Here's a decent video of basic integrated headset tightening. He doesn't use a torque wrench, which I would advise against, especially if you have a carbon steerer.


----------



## aindriu80 (Sep 15, 2012)

If I grab the handle bars in the lower grip position while standing next to the bike I can lift the handlebars up slightly. 

I can see the play at the stem of the top cap where there is a piece of plastic funnel shaped. The only thing that can be touched around is stem cap but its already tight. 

From what I can read I have to loosen with the bigger Allen key then tighten with the smaller allen key (the inside part of the stem) ?


----------



## aindriu80 (Sep 15, 2012)

I am just watching the video. Yeah its the exact problem I am having at moment


----------



## FUFB (May 5, 2013)

aindriu80 said:


> If I grab the handle bars in the lower grip position while standing next to the bike I can lift the handlebars up slightly.
> 
> I can see the play at the stem of the top cap where there is a piece of plastic funnel shaped. The only thing that can be touched around is stem cap but its already tight.
> 
> From what I can read I have to loosen with the bigger Allen key then tighten with the smaller allen key (the inside part of the stem) ?
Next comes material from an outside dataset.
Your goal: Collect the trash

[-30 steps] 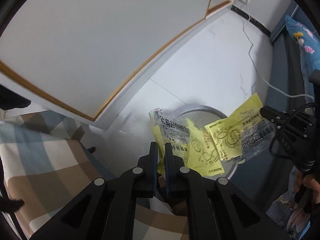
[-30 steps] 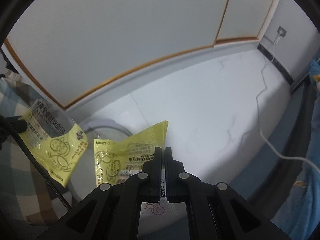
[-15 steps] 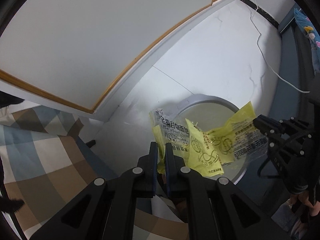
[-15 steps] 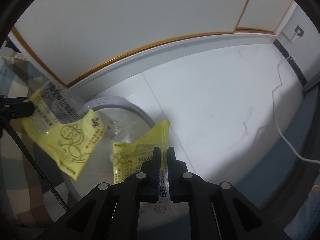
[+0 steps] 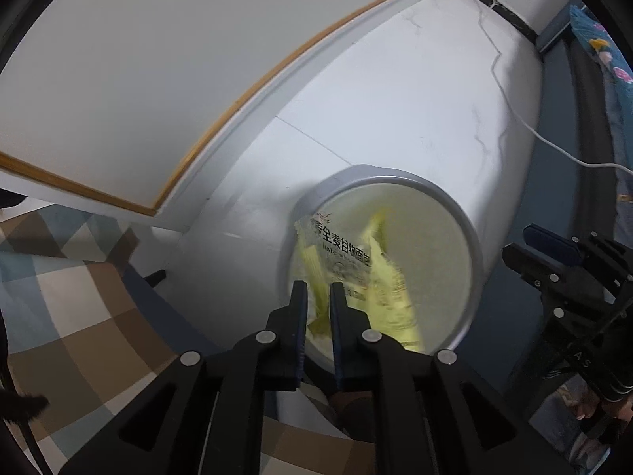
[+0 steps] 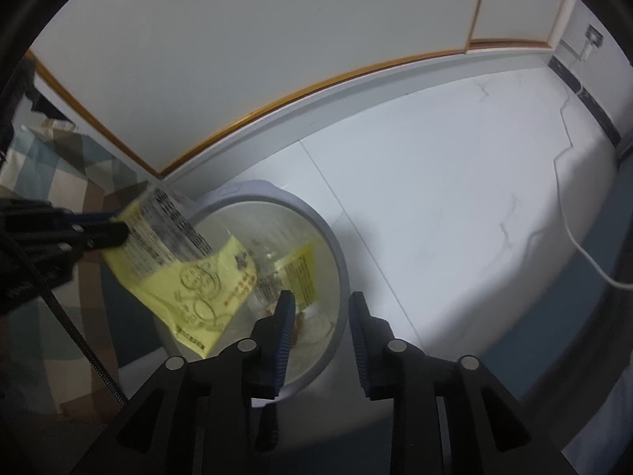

Wait, you aren't loosening the compression plug of a carbon steerer, are you? When you say "inside of stem", are you putting your allen through the top of of the top cap (a hole shaped like an allen wrench), and then trying to loosen/tighten a smaller bolt inside?


----------



## aindriu80 (Sep 15, 2012)

I haven't done anything yet. I am just figuring out what I can do about it


----------



## FUFB (May 5, 2013)

aindriu80 said:


> I haven't done anything yet. I am just figuring out what I can do about it


I'm assuming you have a carbon steerer? I don't know the SystemSix headset, or what you're using, but if it's similar to the CAAD10, there's a compression plug that expands within the steerer, and the bolt that expands/contracts this plug is visible through the hex wrench hole in the top cap. Do not mess with this compression plug bolt. To adjust the top cap, use the larger allen in the top cap hole.


----------



## aindriu80 (Sep 15, 2012)

The bike in the video is different to mine. If I copy that guy it only makes the headset crooked. I think I have to do work with the stem cap


----------



## FUFB (May 5, 2013)

aindriu80 said:


> The bike in the video is different to mine. If I copy that guy it only makes the headset crooked. I think I have to do work with the stem cap


Sorry, I didn't look closely enough. That is not an integrated headset in the video. I searched too quickly. Let me find a better video.


----------



## aindriu80 (Sep 15, 2012)

Yes its a full carbon bike.

I may have to go to the LBS and have them take a look at it but don't want to pay the cash. I have a spare stem cap that I bought but didn't use. The two allen keys fit and you can see how it expands inside. I guess that would stop the movement but I am unsure about even touching it.


----------



## FUFB (May 5, 2013)

aindriu80 said:


> Yes its a full carbon bike.
> 
> I may have to go to the LBS and have them take a look at it but don't want to pay the cash. I have a spare stem cap that I bought but didn't use. The two allen keys fit and you can see how it expands inside. I guess that would stop the movement but I am unsure about even touching it.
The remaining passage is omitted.